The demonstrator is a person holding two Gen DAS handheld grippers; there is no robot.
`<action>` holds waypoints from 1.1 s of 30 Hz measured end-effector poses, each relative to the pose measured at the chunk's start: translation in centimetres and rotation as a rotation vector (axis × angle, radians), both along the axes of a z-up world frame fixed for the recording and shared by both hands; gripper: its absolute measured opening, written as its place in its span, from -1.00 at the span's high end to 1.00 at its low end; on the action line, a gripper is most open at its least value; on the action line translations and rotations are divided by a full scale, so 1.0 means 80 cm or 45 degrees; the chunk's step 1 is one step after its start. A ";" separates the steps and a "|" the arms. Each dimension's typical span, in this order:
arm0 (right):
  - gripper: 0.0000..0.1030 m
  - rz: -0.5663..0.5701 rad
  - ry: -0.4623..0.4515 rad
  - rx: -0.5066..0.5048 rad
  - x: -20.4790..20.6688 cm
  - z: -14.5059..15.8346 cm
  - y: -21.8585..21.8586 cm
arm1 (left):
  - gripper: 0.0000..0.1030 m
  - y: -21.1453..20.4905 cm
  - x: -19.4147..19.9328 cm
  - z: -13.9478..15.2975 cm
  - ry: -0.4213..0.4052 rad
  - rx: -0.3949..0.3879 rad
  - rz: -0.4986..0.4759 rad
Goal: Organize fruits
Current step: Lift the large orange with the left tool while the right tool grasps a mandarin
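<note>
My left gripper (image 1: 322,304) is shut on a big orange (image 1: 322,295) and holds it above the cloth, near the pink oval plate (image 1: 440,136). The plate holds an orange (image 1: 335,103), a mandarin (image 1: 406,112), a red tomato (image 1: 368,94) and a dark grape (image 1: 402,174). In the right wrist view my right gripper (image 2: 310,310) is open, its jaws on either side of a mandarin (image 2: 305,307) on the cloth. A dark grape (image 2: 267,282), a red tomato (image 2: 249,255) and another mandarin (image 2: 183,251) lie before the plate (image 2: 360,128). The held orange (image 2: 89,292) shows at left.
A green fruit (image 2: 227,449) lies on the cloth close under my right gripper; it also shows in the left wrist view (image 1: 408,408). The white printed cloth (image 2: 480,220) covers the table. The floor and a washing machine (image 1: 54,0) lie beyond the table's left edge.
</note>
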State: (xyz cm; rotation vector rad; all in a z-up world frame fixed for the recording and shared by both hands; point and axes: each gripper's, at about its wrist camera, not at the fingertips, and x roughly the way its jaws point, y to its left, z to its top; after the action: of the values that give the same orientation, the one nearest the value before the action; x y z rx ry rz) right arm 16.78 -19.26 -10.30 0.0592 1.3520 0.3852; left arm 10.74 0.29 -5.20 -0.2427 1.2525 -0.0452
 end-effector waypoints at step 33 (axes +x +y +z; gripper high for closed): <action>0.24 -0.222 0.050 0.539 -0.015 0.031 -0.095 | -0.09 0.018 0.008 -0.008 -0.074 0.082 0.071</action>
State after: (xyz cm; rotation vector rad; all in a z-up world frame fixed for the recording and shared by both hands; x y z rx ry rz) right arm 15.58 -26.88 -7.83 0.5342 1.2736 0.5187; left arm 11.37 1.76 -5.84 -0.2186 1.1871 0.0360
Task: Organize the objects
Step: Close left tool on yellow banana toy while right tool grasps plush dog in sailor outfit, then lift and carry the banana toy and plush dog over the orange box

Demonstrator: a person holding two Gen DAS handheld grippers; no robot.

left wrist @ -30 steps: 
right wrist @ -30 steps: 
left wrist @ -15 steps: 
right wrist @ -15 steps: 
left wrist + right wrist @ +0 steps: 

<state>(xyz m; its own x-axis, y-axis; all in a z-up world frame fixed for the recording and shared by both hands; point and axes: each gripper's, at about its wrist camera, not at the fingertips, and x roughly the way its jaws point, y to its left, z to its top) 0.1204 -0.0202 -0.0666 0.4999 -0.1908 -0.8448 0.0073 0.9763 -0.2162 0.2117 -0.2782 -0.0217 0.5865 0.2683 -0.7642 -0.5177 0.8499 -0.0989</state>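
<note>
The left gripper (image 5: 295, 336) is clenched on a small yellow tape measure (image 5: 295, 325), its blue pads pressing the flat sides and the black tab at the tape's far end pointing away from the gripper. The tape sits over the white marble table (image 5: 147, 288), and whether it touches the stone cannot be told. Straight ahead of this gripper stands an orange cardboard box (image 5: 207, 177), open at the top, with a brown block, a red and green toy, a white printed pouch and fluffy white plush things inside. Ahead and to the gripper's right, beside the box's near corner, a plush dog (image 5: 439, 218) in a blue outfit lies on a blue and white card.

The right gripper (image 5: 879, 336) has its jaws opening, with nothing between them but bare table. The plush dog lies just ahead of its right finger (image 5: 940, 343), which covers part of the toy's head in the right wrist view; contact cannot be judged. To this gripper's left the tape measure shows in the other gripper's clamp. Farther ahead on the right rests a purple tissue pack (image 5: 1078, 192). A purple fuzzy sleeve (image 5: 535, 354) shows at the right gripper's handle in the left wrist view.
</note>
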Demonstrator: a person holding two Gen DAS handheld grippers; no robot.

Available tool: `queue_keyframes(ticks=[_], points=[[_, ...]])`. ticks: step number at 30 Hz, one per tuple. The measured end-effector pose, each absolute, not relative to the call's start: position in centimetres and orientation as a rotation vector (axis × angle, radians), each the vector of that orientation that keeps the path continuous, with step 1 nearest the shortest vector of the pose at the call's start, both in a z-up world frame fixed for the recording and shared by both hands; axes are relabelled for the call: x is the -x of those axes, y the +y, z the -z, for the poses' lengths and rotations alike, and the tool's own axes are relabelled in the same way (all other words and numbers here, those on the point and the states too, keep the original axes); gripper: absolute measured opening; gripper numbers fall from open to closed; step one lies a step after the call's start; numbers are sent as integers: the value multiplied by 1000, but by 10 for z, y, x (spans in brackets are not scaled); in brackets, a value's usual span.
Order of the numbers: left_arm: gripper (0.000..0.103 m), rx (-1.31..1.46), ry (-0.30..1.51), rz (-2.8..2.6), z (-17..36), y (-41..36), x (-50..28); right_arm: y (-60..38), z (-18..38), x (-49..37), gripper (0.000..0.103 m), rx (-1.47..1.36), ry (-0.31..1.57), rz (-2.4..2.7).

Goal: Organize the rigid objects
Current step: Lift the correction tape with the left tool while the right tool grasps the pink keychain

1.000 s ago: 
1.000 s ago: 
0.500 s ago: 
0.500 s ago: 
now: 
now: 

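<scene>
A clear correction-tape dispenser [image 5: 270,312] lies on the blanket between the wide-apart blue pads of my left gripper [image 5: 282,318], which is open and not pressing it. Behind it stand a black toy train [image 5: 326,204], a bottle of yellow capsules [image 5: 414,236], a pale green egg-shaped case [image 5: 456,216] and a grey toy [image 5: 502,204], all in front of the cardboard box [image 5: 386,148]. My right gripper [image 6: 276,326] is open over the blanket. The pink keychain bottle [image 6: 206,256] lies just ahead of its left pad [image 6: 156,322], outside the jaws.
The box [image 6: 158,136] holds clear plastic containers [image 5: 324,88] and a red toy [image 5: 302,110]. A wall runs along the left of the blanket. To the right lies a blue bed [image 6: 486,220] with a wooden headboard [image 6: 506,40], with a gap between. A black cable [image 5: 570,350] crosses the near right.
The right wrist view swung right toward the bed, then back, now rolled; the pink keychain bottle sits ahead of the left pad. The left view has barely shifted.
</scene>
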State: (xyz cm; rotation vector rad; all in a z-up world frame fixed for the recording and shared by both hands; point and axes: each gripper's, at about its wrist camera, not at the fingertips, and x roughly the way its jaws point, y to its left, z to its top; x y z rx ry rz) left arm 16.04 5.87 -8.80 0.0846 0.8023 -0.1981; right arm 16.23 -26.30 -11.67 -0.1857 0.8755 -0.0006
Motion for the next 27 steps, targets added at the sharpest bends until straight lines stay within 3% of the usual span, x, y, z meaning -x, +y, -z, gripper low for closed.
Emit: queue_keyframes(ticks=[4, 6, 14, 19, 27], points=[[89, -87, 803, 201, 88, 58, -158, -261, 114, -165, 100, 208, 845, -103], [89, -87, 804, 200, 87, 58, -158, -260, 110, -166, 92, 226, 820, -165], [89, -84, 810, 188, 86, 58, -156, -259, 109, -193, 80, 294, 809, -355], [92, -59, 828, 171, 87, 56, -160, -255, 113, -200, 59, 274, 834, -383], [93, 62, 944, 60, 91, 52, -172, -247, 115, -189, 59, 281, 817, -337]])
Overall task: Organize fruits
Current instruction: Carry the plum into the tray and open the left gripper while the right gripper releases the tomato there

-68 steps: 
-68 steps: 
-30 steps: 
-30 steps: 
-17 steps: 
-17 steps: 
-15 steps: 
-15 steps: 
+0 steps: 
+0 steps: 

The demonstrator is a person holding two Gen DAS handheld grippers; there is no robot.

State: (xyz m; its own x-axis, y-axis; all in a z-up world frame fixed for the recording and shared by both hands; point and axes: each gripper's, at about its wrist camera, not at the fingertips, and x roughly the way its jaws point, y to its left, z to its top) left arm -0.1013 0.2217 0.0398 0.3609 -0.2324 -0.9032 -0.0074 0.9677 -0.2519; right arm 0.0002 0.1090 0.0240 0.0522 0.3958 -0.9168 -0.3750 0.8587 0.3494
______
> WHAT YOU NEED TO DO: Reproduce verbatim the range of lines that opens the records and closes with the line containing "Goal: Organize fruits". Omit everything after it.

> SOLUTION FOR THIS PROBLEM:
The demonstrator is a person holding two Gen DAS handheld grippers; there is no robot.
`<action>` holds waypoints from 1.1 s of 30 Hz measured end-effector poses, each relative to the pose measured at the chunk's start: translation in centimetres and rotation as a rotation vector (axis × angle, radians), both along the axes of a z-up world frame fixed for the recording and shared by both hands; gripper: its absolute measured opening, written as its place in its span, from -1.00 at the span's high end to 1.00 at its low end; on the action line, a gripper is most open at its least value; on the action line translations and rotations are divided by a full scale, so 1.0 means 80 cm or 45 degrees; the chunk's step 1 is one step after its start. A ";" separates the steps and a "|" the arms. Each dimension's typical span, in this order:
arm0 (right):
  - gripper: 0.0000..0.1030 m
  - rz: -0.5663..0.5701 rad
  - ry: -0.4623..0.4515 rad
  - rx: -0.5066..0.5048 rad
  - x: -20.4790..20.6688 cm
  - z: -14.5059..15.8346 cm
  - y: -21.8585..21.8586 cm
arm1 (left):
  - gripper: 0.0000..0.1030 m
  - y: -21.1453..20.4905 cm
  - x: -19.4147..19.9328 cm
  - z: -13.9478..15.2975 cm
  - ry: -0.4213..0.4052 rad
  - rx: -0.3949..0.3879 rad
  - rz: -0.4986..0.4759 rad
Goal: Organize fruits

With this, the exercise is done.